- **TASK TO COMPLETE**: Output each entry below as it stands, leaving out every picture.

- **DATASET ENTRIES**:
━━━

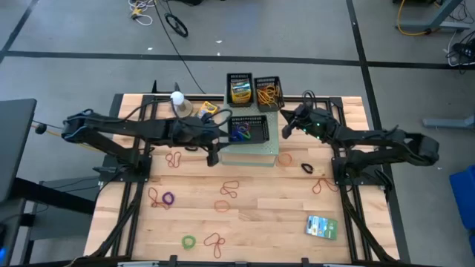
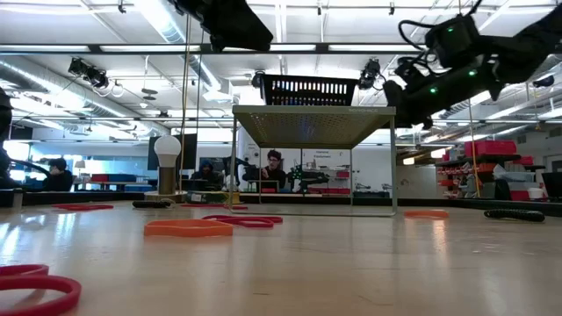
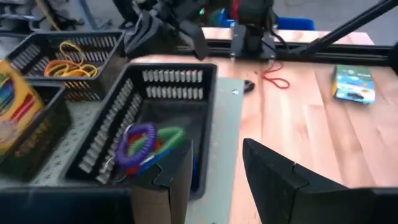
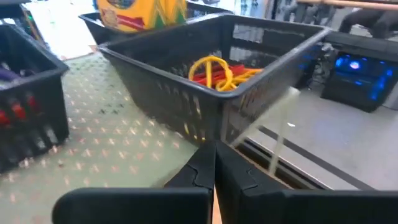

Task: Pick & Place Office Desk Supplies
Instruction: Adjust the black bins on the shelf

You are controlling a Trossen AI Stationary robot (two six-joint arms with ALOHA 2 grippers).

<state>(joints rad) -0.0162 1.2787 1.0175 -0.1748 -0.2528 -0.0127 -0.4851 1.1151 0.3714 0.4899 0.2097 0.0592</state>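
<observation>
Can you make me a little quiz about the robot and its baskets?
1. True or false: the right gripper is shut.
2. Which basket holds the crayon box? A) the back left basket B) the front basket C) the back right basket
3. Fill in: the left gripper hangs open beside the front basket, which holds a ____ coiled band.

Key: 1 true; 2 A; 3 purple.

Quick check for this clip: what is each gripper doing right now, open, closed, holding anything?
Left gripper: open, empty, above the basket with purple and green rubber bands.
Right gripper: closed, holding nothing, beside the basket of yellow and red bands.
</observation>
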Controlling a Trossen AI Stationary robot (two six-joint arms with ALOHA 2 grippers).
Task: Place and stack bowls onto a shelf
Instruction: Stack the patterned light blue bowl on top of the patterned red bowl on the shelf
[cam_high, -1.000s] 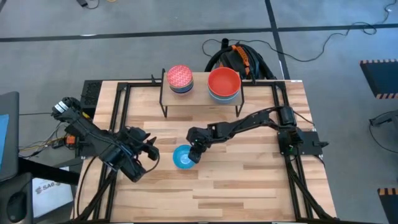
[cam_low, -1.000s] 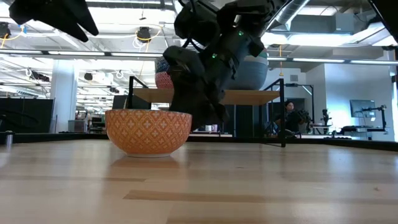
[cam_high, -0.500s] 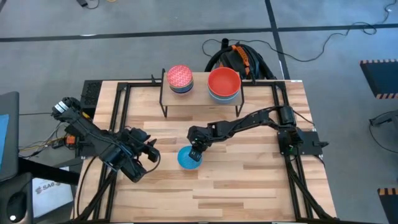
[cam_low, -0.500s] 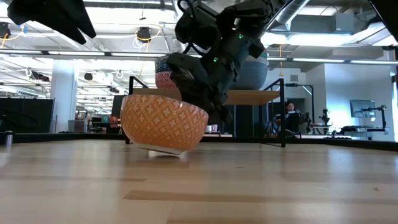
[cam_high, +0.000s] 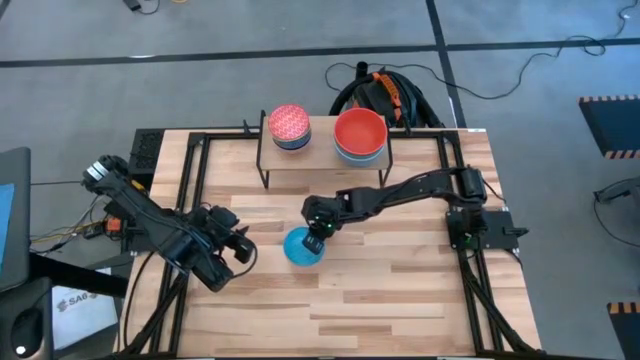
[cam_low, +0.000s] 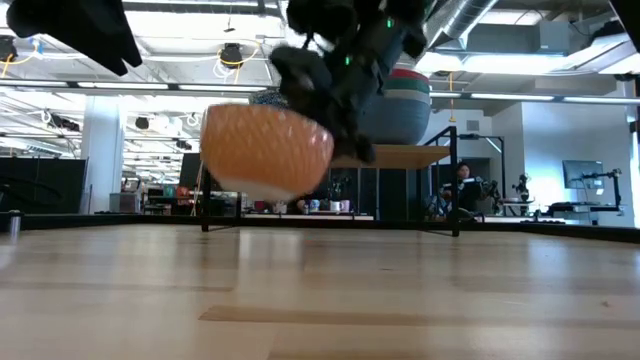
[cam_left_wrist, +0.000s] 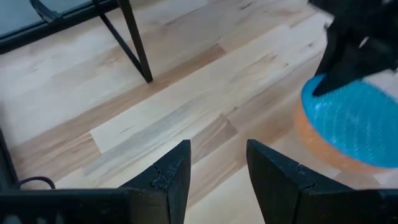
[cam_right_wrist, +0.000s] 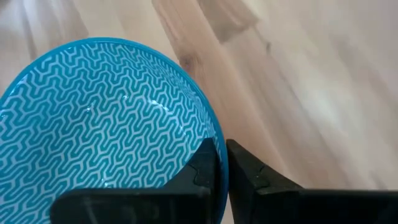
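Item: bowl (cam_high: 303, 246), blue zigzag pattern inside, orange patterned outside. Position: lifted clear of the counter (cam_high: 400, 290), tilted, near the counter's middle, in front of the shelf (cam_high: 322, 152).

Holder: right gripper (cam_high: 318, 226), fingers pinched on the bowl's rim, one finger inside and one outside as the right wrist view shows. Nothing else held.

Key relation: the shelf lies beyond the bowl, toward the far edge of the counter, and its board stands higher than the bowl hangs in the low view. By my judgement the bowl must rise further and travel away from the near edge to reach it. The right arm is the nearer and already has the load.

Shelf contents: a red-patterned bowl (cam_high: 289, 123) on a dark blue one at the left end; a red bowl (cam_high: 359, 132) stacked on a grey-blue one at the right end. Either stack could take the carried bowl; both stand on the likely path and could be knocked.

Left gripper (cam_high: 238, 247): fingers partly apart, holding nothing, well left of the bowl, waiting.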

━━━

- **PROBLEM SOLUTION**:
Task: Pick & Place Office Desk Supplies
Instruction: Adjust the black bins on the shelf

You are controlling a Trossen AI Stationary robot (two six-joint arms with ALOHA 2 grippers).

<state>(joints rad) -0.0162 1.2787 1.0175 -0.1748 -0.2528 -0.0127 -0.4851 1.1151 0.3714 0.4899 0.2097 0.0592</state>
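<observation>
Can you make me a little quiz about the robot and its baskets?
1. True or false: the right gripper is shut.
2. Which basket holds the crayon box? A) the back left basket B) the front basket C) the back right basket
3. Fill in: the left gripper hangs open beside the front basket, which holds a ____ coiled band.

Key: 1 true; 2 A; 3 purple.

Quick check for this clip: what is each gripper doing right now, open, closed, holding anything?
Left gripper: open, empty, above the basket with purple and green rubber bands.
Right gripper: closed, holding nothing, beside the basket of yellow and red bands.
</observation>
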Controlling a Trossen AI Stationary robot (two six-joint arms with ALOHA 2 grippers).
Task: Place and stack bowls onto a shelf
Instruction: Stack the patterned light blue bowl on top of the patterned red bowl on the shelf
[cam_high, -1.000s] 
[cam_low, -1.000s] 
[cam_high, -0.500s] 
[cam_low, -0.500s] 
[cam_high, +0.000s] 
[cam_low, +0.000s] 
[cam_left_wrist, +0.000s] 
[cam_right_wrist, +0.000s] 
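Item: bowl (cam_high: 303, 246), blue zigzag pattern inside, orange patterned outside. Position: lifted clear of the counter (cam_high: 400, 290), tilted, near the counter's middle, in front of the shelf (cam_high: 322, 152).

Holder: right gripper (cam_high: 318, 226), fingers pinched on the bowl's rim, one finger inside and one outside as the right wrist view shows. Nothing else held.

Key relation: the shelf lies beyond the bowl, toward the far edge of the counter, and its board stands higher than the bowl hangs in the low view. By my judgement the bowl must rise further and travel away from the near edge to reach it. The right arm is the nearer and already has the load.

Shelf contents: a red-patterned bowl (cam_high: 289, 123) on a dark blue one at the left end; a red bowl (cam_high: 359, 132) stacked on a grey-blue one at the right end. Either stack could take the carried bowl; both stand on the likely path and could be knocked.

Left gripper (cam_high: 238, 247): fingers partly apart, holding nothing, well left of the bowl, waiting.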

There is nothing further to add to the answer.